France| Macron is “more persuasive” than Le Pen… and a debate over the headscarf

An opinion poll revealed that French President Emmanuel Macron was more persuasive compared to the far-right candidate, Marine Le Pen, in a televised debate before the run-off in the French presidential elections, yesterday.

According to a poll conducted by the Elabe polling company for the BFM television station, 59 percent of the viewers polled found Macron to be more persuasive than Le Pen.

In 2017, a poll conducted by the same company concluded that 63 percent of viewers found Macron more persuasive.

Currently, estimates of the vote in the elections scheduled for April 24 show that Macron will receive about 55.5 percent of the vote.

Civil war
Notably, during this debate, Macron accused Le Pen of risking a “civil war in France” if she was elected president and fulfilled her pledge to ban the headscarf in public.

This comes after Le Pen confirmed her adherence to her controversial idea of ​​banning the headscarf, which she considers “a uniform imposed by Islamists”, stressing at the same time that she “does not fight Islam”. Macron replied, “You will ignite a civil war.

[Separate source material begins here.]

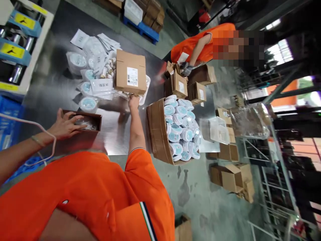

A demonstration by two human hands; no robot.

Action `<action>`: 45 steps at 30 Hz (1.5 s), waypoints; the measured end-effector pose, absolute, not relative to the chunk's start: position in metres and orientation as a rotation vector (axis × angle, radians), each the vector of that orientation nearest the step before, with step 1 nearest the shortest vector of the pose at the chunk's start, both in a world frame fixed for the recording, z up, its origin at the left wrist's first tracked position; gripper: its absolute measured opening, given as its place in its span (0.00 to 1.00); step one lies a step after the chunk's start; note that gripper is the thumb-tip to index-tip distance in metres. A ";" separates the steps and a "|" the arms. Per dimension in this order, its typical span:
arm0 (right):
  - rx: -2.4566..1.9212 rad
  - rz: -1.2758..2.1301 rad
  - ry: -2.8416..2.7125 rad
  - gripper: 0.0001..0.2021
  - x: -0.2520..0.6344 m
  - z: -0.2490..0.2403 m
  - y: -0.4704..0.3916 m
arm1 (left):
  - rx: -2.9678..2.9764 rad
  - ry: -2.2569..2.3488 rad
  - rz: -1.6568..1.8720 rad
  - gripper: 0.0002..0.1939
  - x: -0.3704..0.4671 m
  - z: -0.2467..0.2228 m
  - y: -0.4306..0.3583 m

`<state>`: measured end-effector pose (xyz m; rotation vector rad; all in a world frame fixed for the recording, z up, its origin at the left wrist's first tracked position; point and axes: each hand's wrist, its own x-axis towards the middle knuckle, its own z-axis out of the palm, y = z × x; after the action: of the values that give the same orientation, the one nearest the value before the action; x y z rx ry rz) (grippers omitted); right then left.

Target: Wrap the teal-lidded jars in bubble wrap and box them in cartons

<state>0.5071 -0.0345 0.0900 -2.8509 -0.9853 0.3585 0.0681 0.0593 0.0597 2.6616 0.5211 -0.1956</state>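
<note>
My left hand [65,125] lies flat and open on the small brown box [85,121] on the counter [117,134], and my right hand [133,101] grips the bottom edge of the closed box [130,72] farther out. That box sits on the white tray [146,89], so I think a hard pull could tip it. It could then knock the bagged round packs [87,102] off.

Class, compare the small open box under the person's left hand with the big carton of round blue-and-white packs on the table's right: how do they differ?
The small open box is dark brown, shallow and nearly empty, with the left hand on it. The big carton is lighter brown, far larger, piled with round packs, and no hand touches it. Both are open cardboard on the metal table.
</note>
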 end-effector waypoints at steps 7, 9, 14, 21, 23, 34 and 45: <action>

I say that honestly.”

Macron added, “You are pushing millions of our citizens out of public space,” considering that this would be a “law of ostracism,” but Le Pen replied that it would be a “law to defend freedom.”

He added: “France, the home of enlightenment and universalism, will become the first country in the world to ban religious symbols in public places. This is what you are proposing, and it is illogical.”

And he added, sarcastically, “How many policemen do you propose to enlist to pursue those who wear the hijab, the kippah, or any other religious symbol?”

After seeming to have withdrawn in recent days from this project, Marine Le Pen reiterated yesterday that she “is with the ban on the veil in public places”, considering that this issue “is related to the emancipation of women and the curbing of Islamic ideology.”

She added, “I am fighting Islamic ideology, which is a way of thinking that undermines the foundations of our republic, undermines equality between men and women, undermines secularism and undermines democracy.”

The issue of the headscarf has been a sensitive and recurring topic in French politics for years. The wearing of visible religious symbols is currently prohibited in schools and state administrations, but not in public places.